=== Section Start ===
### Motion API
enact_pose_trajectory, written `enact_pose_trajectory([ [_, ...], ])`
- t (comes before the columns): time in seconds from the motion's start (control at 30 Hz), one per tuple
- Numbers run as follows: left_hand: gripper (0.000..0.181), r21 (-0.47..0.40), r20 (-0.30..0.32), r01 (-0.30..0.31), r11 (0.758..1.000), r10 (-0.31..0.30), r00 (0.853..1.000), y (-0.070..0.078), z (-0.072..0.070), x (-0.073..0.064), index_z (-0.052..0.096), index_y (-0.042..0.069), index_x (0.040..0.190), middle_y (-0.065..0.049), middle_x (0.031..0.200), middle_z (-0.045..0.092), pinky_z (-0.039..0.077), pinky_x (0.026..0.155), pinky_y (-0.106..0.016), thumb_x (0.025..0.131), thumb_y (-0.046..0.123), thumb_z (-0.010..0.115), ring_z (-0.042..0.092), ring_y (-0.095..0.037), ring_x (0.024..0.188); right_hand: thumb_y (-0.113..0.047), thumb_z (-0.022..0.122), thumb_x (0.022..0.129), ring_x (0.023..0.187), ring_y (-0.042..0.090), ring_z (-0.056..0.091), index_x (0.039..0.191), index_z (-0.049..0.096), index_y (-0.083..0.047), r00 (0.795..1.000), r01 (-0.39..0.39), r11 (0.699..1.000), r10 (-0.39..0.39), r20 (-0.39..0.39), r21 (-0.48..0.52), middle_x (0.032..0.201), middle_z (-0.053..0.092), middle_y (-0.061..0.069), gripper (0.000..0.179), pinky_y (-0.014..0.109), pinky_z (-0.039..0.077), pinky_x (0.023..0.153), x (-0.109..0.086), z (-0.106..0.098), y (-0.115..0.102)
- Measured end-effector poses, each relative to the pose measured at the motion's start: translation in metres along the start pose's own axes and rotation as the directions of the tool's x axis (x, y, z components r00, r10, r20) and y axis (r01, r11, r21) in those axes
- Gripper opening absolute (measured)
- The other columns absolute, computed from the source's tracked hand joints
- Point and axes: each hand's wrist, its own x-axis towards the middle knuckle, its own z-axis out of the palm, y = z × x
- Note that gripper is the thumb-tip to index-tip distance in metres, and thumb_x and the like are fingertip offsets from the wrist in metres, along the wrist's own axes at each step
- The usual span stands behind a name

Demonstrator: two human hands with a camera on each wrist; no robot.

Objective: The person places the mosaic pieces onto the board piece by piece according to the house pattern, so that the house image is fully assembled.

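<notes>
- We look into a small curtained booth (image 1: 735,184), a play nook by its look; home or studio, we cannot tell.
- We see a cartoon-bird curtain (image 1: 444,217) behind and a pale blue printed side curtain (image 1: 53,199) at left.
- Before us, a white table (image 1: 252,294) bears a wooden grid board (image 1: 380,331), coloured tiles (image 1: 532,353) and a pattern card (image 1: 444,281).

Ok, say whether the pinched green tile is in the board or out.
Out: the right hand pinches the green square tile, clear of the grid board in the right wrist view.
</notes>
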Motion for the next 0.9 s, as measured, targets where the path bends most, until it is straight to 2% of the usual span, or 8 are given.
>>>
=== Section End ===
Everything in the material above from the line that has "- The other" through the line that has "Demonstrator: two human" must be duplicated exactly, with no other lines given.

- The other columns absolute, computed from the source's tracked hand joints
- Point and axes: each hand's wrist, its own x-axis towards the middle knuckle, its own z-axis out of the palm, y = z × x
- Note that gripper is the thumb-tip to index-tip distance in metres, and thumb_x and the like are fingertip offsets from the wrist in metres, along the wrist's own axes at each step
- The usual span stands behind a name

Demonstrator: two human hands with a camera on each wrist; no robot.

There is no more to the output, and the exercise is done.